Юлиан выбрался из редакции с ее бурной, но какой-то ненатуральной жизнью, и оказался наедине с Варшавой. Здесь она выглядела по-южному пестро, с разноцветной, позолоченной росписью по узким фасадам. Во всем облике домов сквозило известное легкомыслие, побудившее в свое время свирепых пышноусых шляхтичей призвать на польский престол макаронника Валуа. «Внезапная Италия» нарядных фасадов под тяжелым славянским небом превращала площадь в место фантастическое, насыщенное странными грезами.
Отец Юлиана, человек молчаливый и безвольный, всегда словно погруженный в полудрему, на памяти Юлиана очнулся от своего состояния только однажды, сказав сыну: «Все думают, что название «Варшава» – потому что тут жила какая-то Сава. Эти поляки даже толком не знают, мужчина она была или женщина. На самом деле, запомни, Варшаву основали евреи. По-настоящему город называется Батшеба, Вирсавия… Это еврейская тайна. Никто из католиков не должен…» Тут отец замолчал, потому что вошла мать, и больше к этому странному разговору не возвращался.
Юлиан сунул в рот новую папироску и остановился на углу прикурить. Через площадь шла женщина в светлом платье с пышными воланами. На ногах у нее были легкие туфельки и белые носочки, а в длинных завитых волосах покачивался тяжелый шелковый бант. Издалека ее можно было принять за девочку или даже за куклу, но потом Юлиан разглядел, что это взрослая женщина, лет, наверное, сорока. Она была слепая. Шла, сильно наклонясь вперед, словно была не женщиной, а резной фигурой на носу корабля, и быстро, легко вела впереди себя тросточкой.
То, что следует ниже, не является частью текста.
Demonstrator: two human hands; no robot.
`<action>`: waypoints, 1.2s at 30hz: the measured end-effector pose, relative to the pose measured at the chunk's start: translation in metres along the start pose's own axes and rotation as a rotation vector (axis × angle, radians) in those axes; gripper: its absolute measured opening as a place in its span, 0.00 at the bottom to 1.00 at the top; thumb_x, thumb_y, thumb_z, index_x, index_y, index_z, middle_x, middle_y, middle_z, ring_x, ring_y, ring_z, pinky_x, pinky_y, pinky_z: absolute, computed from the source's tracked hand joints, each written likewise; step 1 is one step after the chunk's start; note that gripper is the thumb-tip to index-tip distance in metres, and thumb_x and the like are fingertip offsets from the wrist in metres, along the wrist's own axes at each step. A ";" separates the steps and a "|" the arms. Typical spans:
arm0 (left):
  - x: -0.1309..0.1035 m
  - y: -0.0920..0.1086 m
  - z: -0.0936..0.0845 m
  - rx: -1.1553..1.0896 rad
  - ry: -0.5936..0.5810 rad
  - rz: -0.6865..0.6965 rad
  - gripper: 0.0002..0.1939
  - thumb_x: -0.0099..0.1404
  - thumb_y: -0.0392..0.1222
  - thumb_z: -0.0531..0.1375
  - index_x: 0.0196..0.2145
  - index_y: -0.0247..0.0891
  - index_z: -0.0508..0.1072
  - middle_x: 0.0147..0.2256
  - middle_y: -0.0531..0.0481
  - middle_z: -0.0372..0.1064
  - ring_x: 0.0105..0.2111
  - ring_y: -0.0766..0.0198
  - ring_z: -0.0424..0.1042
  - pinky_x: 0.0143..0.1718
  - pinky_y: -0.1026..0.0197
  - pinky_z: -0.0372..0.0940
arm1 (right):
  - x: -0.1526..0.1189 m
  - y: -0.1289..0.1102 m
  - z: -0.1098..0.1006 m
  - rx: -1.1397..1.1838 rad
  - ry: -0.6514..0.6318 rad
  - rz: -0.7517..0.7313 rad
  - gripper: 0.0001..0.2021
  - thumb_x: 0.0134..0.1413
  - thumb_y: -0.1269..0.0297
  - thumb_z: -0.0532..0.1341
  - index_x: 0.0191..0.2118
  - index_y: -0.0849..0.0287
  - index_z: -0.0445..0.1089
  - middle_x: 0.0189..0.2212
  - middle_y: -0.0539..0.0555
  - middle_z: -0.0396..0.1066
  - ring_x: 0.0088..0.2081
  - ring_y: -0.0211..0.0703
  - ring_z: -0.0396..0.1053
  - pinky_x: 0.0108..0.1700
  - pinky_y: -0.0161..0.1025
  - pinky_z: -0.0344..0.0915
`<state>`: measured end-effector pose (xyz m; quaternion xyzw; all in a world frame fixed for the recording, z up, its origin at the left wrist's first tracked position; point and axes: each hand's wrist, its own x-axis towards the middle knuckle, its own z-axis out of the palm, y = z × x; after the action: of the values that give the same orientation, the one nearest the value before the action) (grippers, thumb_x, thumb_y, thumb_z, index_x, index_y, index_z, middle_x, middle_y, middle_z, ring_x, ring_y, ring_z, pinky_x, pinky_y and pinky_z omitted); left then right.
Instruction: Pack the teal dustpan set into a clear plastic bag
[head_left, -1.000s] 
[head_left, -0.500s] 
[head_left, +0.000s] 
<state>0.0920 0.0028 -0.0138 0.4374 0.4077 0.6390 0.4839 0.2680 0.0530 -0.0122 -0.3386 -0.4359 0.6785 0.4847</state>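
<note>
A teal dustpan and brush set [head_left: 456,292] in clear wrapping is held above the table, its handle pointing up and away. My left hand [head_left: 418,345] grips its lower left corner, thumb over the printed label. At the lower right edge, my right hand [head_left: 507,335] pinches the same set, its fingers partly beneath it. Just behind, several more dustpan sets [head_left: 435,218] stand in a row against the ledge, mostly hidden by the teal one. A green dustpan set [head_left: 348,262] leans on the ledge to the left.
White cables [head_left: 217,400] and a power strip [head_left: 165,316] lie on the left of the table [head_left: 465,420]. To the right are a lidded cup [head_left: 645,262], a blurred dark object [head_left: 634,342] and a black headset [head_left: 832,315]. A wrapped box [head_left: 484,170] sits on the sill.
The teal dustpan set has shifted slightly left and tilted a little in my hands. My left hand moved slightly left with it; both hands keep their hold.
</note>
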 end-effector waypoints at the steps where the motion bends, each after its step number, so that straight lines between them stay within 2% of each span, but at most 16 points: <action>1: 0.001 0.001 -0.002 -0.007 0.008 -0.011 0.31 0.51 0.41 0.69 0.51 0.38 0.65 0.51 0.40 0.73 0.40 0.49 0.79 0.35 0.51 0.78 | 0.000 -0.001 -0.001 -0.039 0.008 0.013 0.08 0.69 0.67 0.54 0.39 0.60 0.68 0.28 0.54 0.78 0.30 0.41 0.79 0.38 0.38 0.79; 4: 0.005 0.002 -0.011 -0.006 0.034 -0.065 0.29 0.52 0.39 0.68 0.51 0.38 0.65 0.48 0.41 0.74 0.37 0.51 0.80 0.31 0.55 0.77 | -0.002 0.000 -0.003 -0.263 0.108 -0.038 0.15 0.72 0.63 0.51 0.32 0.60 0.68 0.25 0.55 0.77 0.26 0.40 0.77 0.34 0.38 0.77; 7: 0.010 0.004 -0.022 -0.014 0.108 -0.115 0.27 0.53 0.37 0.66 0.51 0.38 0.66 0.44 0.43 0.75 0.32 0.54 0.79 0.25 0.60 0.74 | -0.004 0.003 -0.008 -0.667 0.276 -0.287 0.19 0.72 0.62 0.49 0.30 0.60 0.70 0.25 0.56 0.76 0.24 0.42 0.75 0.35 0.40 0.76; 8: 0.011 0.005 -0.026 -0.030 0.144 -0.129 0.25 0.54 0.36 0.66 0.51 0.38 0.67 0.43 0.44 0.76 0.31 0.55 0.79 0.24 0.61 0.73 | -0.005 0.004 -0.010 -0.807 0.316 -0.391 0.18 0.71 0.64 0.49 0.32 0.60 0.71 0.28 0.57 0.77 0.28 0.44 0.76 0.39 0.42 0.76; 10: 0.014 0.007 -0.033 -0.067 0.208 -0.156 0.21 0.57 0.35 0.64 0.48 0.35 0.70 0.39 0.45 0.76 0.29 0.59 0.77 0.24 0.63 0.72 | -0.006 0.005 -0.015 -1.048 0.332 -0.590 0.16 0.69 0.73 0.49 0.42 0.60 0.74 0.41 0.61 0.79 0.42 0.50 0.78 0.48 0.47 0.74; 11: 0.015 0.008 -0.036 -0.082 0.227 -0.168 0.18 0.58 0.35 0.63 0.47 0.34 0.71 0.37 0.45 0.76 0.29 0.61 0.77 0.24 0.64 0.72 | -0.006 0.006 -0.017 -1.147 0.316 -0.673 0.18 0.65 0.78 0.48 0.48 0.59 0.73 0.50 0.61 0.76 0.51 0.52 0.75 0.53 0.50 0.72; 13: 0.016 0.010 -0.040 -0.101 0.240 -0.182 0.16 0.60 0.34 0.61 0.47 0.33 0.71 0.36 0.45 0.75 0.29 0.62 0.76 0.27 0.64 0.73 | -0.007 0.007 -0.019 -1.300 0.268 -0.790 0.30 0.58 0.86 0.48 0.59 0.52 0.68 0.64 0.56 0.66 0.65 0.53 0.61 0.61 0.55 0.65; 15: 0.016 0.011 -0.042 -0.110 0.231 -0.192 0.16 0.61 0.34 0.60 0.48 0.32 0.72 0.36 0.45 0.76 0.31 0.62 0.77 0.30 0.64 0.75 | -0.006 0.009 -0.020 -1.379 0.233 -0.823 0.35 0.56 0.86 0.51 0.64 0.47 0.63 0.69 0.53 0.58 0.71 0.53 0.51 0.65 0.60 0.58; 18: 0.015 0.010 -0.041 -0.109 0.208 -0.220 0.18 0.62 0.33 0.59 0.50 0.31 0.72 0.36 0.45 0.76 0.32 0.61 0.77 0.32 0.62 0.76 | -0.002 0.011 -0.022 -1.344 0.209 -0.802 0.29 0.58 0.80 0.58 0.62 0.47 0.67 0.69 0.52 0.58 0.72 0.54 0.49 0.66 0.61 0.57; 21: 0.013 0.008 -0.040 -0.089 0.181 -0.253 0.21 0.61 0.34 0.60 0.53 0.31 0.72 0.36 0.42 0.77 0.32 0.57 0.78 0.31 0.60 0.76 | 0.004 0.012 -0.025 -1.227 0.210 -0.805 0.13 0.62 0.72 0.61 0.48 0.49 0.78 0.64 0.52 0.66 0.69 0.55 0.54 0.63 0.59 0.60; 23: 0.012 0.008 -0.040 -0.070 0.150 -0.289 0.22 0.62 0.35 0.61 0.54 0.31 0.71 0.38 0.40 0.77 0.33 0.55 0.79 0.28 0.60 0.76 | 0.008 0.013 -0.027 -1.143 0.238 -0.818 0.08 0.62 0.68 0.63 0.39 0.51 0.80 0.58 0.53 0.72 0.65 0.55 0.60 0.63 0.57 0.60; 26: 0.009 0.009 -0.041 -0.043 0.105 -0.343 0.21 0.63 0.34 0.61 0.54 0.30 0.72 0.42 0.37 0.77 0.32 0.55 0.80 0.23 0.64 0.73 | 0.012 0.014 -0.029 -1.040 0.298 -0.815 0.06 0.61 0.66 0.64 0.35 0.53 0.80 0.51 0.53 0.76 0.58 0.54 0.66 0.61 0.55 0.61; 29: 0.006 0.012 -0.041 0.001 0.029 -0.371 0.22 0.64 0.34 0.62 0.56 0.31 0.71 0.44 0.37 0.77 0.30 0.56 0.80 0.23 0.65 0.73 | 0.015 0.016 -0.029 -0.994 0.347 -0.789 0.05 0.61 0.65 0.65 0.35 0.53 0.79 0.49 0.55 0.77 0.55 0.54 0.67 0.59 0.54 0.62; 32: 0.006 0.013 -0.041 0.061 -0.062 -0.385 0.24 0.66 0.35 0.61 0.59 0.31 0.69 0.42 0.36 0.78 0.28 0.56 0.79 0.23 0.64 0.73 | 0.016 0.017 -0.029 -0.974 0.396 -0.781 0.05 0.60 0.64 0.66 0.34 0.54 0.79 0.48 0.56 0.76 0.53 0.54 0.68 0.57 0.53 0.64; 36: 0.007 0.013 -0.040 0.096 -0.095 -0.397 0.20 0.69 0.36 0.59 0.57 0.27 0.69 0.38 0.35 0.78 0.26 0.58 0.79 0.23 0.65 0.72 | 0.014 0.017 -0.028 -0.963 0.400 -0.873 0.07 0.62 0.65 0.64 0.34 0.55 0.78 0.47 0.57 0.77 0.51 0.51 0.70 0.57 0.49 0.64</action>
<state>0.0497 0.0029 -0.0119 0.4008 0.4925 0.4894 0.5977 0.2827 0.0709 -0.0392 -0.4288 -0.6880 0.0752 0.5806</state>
Юлиан проводил ее глазами. Как всякий старый город, Варшава имела и пестовала своих сумасшедших. Он снова вспомнил странную отцовскую фантазию, и только теперь Юлиану показалось, что он понимает отца. «Батшеба» была его единственным открытием, единственным откровением, настолько драгоценным, что отец не захотел поделиться им даже с матерью.
* * *
Юлиан, сколько себя помнил, был окружен странностми. Жизнь представлялась ему собранием диковин, и он не уставал поражаться их разнообразию. Он видел нелепое там, где для большинства сограждан уныло дремала обыденность. Эта особенность мировосприятия лежала в основе знаменитой на всю Варшаву неиссякаемой юмористики Юлиана. Он описывал варшавских мосек, котов и канареек так, что они сделали бы честь любому средневековому бестиарию. Что касается людей, то здесь удивлению Юлиана вообще не находилось пределов. Поход какого-нибудь бухгалтера Франтишека Скрыни в субботний день за молоком в изложении Юлиана выглядел значительно увлекательнее, нежели все подвиги ливонских крестоносцев в романе Эугениуша Чумы «Кровь и честь».